Given the global security environment, there is a case to be made that multilateralism is needed now more than ever. The strong are sometimes tempted to act unilaterally, but as history has shown, they have not been unaware of the advantages of operating within multilateral systems. For the small and less powerful, multilateralism represents an insurance policy and a preferred framework within which they can work on building issue-based coalitions. Multilateral approaches carry more legitimacy, more efficient resource allocation, and generally come with a cheaper price tag.

 

As the world’s largest and most vibrant parliamentary democracy, India has a role to play as a trendsetter in this troubled multilateral environment. As an advocate of inclusiveness – rather than exceptionalism – it has many good values to project.
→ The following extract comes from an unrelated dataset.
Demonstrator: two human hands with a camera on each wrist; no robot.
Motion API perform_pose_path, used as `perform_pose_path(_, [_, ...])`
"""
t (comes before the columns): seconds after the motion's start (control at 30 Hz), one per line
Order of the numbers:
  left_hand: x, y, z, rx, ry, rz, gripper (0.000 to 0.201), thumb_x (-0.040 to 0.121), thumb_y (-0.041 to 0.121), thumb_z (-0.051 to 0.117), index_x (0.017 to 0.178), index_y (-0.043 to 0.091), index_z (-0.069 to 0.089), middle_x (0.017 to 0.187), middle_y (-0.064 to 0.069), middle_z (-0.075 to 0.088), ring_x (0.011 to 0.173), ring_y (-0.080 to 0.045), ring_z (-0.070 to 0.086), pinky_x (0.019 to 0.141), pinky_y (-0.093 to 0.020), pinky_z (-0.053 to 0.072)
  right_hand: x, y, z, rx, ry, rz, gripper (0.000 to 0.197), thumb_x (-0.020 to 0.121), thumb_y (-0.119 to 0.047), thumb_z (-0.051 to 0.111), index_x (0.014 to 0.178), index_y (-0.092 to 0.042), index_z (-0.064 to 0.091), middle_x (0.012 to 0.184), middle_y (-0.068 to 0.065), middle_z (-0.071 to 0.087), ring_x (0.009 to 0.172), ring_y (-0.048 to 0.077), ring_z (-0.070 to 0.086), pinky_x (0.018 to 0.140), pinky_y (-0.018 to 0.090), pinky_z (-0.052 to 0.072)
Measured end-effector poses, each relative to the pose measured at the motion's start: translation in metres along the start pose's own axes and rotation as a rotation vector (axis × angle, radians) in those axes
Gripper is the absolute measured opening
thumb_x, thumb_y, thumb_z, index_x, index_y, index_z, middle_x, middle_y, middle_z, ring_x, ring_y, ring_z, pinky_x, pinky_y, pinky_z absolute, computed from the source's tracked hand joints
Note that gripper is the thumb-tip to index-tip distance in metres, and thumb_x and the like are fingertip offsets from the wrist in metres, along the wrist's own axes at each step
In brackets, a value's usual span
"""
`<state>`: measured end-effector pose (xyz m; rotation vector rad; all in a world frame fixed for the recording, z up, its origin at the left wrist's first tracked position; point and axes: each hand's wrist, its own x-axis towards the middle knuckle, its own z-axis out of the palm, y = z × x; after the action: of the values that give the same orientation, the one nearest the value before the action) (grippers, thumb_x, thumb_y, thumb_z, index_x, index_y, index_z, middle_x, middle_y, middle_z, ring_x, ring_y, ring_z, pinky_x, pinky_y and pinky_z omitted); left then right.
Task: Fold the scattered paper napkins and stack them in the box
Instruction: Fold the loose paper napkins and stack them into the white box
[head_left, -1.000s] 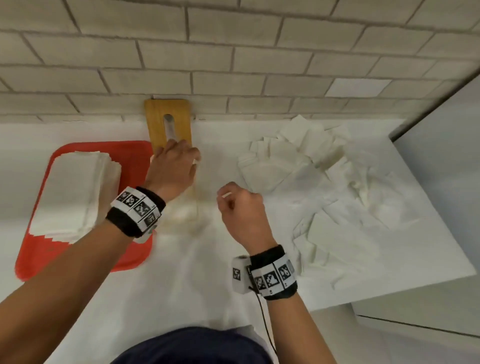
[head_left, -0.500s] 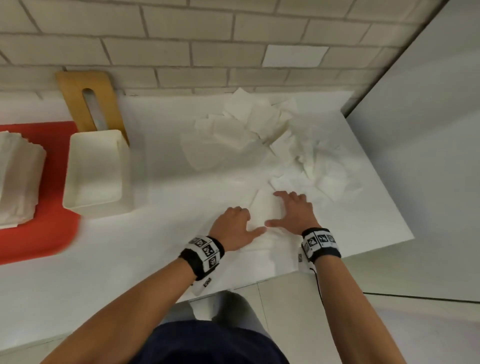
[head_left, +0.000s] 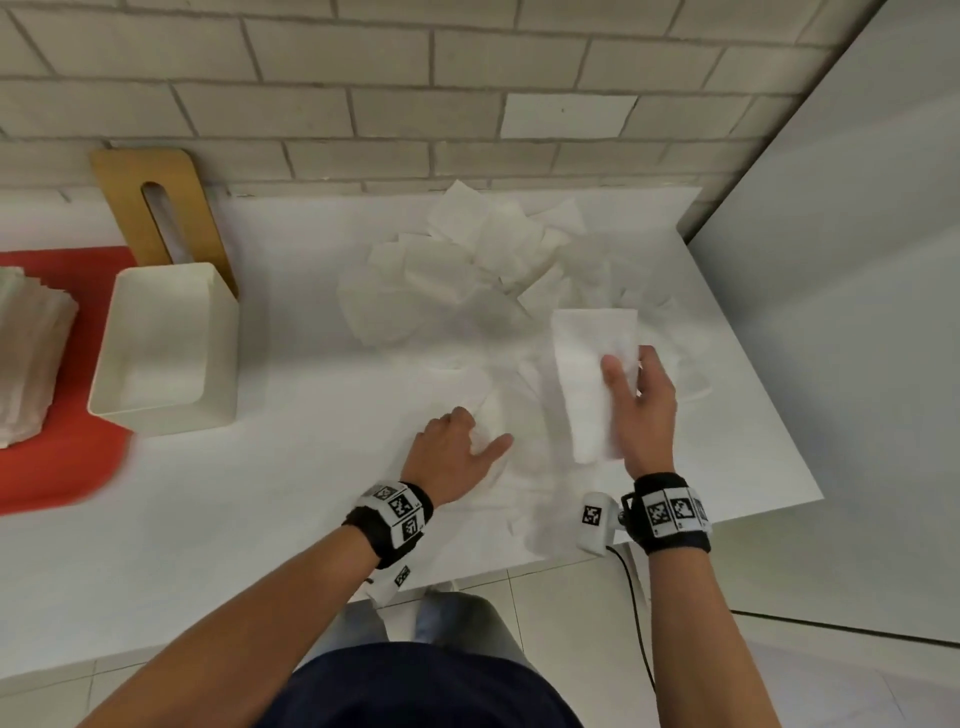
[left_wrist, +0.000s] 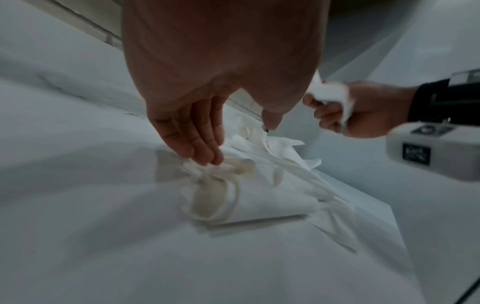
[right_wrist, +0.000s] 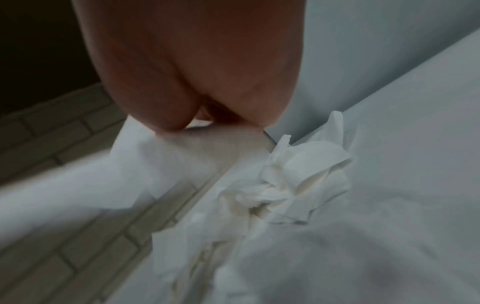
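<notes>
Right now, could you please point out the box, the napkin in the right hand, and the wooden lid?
box (head_left: 218, 353): head view, right wall.
napkin (head_left: 582, 353): head view, upper middle of the sheet.
wooden lid (head_left: 130, 208): head view, left of its slot.

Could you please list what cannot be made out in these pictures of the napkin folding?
- Right hand, right wrist view: the palm fills the frame and hides its fingers; the held napkin is a blur here.
- Box, head view: glare washes out the inside, so its contents cannot be told.
- Red tray and its napkin stack, head view: cut off by the left edge.
</notes>
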<state>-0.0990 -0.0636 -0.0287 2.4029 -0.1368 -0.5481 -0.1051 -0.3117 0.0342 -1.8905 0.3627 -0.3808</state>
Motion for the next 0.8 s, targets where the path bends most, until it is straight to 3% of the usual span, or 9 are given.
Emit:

Moreover, India’s faith in the United Nations is rooted in our ancient belief of the world as one family – Vasudhaiva Kutumbakam – and the sense of responsibility that comes with representing one-sixth of humanity.

 

But we – as India – must also accept that the challenges are global. We are all in this together. There is a real need for multilateralism and we cannot underestimate the need.

 

The key concepts that will likely be key pillars of our report: Prevention, implementation, inclusivity, partnerships and new technologies.

 

As the ICM pursues its brainstorming and formulates its recommendations, it appears clear that what we produce must be anchored in pragmatism and couched in modesty.

 

It cannot be too minor lest it be subsumed by the status quo. But it cannot be a radical/drastic overhaul either lest it completely alienate certain key states those whose buy-in is crucial. It is an approach that needs to be incremental but not at the pace of the tortoise. I would be happy to spell out our approach in greater detail, should you so wish.